Snowy towns without mountains are still filmable so long as they have rails, walls, bridges and anything else a young ripper with strong knees can slide, grind, jib or leap off. It sounds a bit ridiculous to those of us living in the Coast Mountains but bear in mind most of the continent lives in mountain-less urban wastelands, and you have to ride something.

"Snowboard filmmaking is diverse," says Campos. "You have travel and story-based filming, big mountain deep pow stuff like Alaska, and urban stuff, which is pretty big. So you'll see film crews who keep storage lockers in places like Minneapolis or Quebec City and when the storm hits they fly out and have generators, lights, and drop-in ramps waiting for them. There is not as much exploring the wilderness as "back in the day."

 

Back in the day....

"Back in the day," in this context, would begin in the 1980s. On the ski movie front Warren Miller was on top of game but Greg Stump, boosted by Whistler footage and attitude, was redefining it. The only local film company making movies was Peter Chrzanowki's Extreme Explorations although Alberta-based RAP Films were around a lot, shooting local athletes on local mountains.

Then the bomb dropped - snowboarding. American film crews were suddenly up here all the time but the mid-to-late '90s saw the birth of some true local companies. Murray Siple injected art and high concept with flicks like Cascadia while Sean Johnson and Sean Kearns basically invented the Jackass-style fusion of hijinks and action in the Whiskey videos. By 1999 new snowmobile technology allowed riders to access the depths of the Whistler backcountry and Treetop Films were suddenly dropping movies with unbelievably deep, steep, and scenic segments gleaned from places like Brandywine, Mt Fee, Bralorne and the Pemberton Ice Cap. The world took notice.

On the ski side things were quieter. Christian Begin was making good films both at home and afar but otherwise it was all American crews swooping in to nab our goods until 1999 when Travis Tetreault, Chili Thom and myself started Heavy Hitting Films and released the classic skiing/drinking movie Parental Advisory . "All the best athletes live here," Tetreault said back then, "and we live in the best terrain on the planet. Lets just stay home, shoot our friends, and kill it."

Travis didn't invent that concept himself but from 2000 on it certainly caught fire as digital technology fostered a decade of new crews popping up like magic mushrooms after a warm Pemberton rain.
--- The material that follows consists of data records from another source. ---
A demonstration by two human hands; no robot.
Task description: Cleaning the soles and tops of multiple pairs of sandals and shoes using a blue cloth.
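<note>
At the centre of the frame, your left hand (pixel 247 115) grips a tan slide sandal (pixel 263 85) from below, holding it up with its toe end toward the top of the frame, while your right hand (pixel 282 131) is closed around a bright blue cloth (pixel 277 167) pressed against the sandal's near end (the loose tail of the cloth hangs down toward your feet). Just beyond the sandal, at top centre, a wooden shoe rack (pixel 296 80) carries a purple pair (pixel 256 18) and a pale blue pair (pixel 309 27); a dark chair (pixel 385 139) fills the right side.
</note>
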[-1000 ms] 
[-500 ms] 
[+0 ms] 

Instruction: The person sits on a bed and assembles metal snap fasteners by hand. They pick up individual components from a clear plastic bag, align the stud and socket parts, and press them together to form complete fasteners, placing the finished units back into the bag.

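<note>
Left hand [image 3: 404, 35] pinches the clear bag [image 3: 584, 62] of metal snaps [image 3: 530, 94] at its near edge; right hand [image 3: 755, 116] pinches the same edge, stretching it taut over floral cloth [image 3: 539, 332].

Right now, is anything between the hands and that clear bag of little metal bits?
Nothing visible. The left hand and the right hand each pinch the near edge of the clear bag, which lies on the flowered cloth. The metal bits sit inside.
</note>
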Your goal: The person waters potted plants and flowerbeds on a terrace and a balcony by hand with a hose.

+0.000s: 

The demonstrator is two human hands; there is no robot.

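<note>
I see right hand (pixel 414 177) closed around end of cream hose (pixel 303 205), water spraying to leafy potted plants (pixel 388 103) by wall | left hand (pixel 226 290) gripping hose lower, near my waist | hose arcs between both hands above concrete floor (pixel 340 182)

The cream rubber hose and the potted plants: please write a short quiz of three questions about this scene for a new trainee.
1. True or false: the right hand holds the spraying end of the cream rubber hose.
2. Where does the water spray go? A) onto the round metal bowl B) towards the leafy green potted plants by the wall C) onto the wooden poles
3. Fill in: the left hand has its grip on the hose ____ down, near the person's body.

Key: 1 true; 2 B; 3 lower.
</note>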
Some survive to this day others, like Heavy Hitting, made a flick or two and faded into the hills.

"You see a lot of companies who will move here from somewhere else," says Shin Campos, "because all the best riders and terrain is right here." As well, kids who grew up watching Treetop or Heavy Hitting would start their own local companies, stoked to carry the torch. Now, just ten or twelve years later, the Sea to Sky has more than 15 local film companies travelling near and far, all searching for the same thing- money shots, the perfect mix of visual beauty and balls-out action.

"People go to spots where they know they can get footage," Campos says. "It's human nature. There are never too many originators or explorers, and always a lot of followers."

Sansalone concurs adding that much of the new exploring is done in the riding itself. "With this generation a lot of the best jumps and backcountry spots have been hit so it's about doing a better trick at a classic spot, you can't do the same trick someone already did off that jump."

 

Despite a rising number of crews and dwindling amount of unexplored terrain, the attitude out there remains pretty light.

"There is a bit of competition and animosity between some snowboard crews," Campos explains, "and probably the same on the skiing side but between the two sports it's pretty friendly. I called up Malcolm for the Puyehue trip and he hooked me up with Jorge and all the info. Skiing and snowboarding are still pretty segregated, especially in other parts of the world."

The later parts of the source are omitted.